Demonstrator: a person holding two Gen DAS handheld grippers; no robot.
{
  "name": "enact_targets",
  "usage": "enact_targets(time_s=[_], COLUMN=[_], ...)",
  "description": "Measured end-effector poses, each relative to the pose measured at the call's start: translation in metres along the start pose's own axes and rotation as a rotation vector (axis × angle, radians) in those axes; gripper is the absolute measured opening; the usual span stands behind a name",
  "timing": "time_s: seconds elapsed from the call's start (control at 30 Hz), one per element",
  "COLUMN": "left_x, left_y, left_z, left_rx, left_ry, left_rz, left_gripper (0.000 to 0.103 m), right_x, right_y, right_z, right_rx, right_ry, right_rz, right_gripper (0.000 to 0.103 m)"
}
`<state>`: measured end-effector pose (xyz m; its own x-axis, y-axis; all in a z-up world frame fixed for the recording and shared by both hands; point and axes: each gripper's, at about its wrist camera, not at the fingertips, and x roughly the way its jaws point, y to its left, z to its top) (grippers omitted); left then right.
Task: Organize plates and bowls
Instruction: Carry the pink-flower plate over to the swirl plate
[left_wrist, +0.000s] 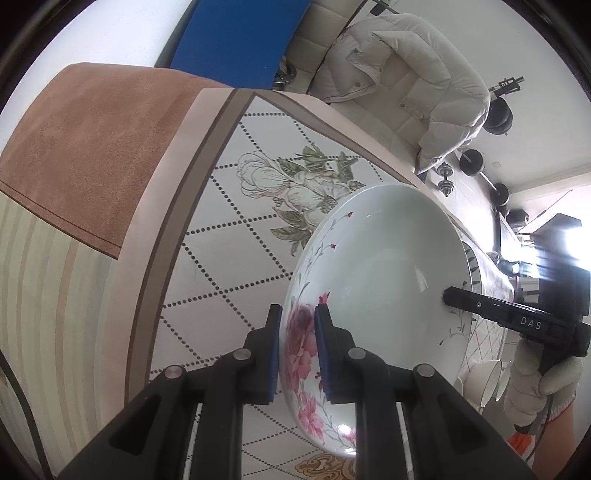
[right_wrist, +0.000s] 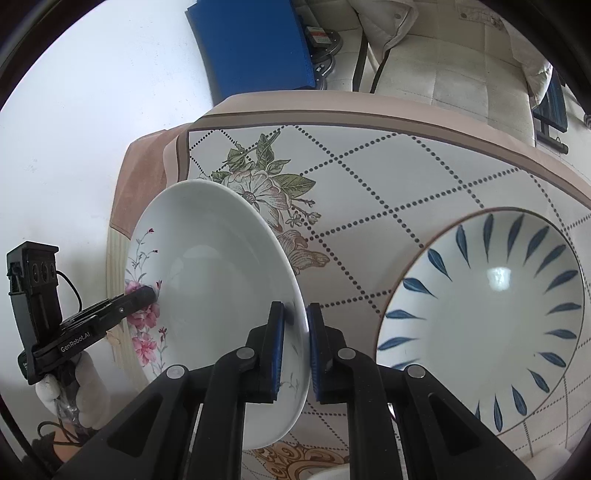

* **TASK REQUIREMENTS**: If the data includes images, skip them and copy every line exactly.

* **YOUR RESPONSE**:
Demonstrator: a person holding two Gen DAS handheld grippers; no robot.
{
  "name": "enact_targets",
  "usage": "enact_targets(time_s=[_], COLUMN=[_], ...)",
  "description": "Measured end-effector poses, each relative to the pose measured at the call's start: translation in metres along the start pose's own axes and rotation as a rotation vector (axis × angle, radians) in those axes; gripper is the absolute measured opening; the usual span stands behind a name",
  "timing": "time_s: seconds elapsed from the call's start (control at 30 Hz), one per element",
  "COLUMN": "left_x, left_y, left_z, left_rx, left_ry, left_rz, left_gripper (0.000 to 0.103 m), right_x, right_y, right_z, right_rx, right_ry, right_rz, right_gripper (0.000 to 0.103 m)"
}
`<state>`: measured end-effector pose (xyz m; its own x-axis, y-axis; all in a z-up world frame fixed for the recording and shared by both hands; point and axes: each gripper's, at about its wrist camera, not at the fingertips, and x roughly the way its jaws point, y to its left, z to its top) (grippers omitted); left then right.
Task: Organize plates and bowls
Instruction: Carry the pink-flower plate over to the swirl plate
[left_wrist, +0.000s] 
[right_wrist, +0.000s] 

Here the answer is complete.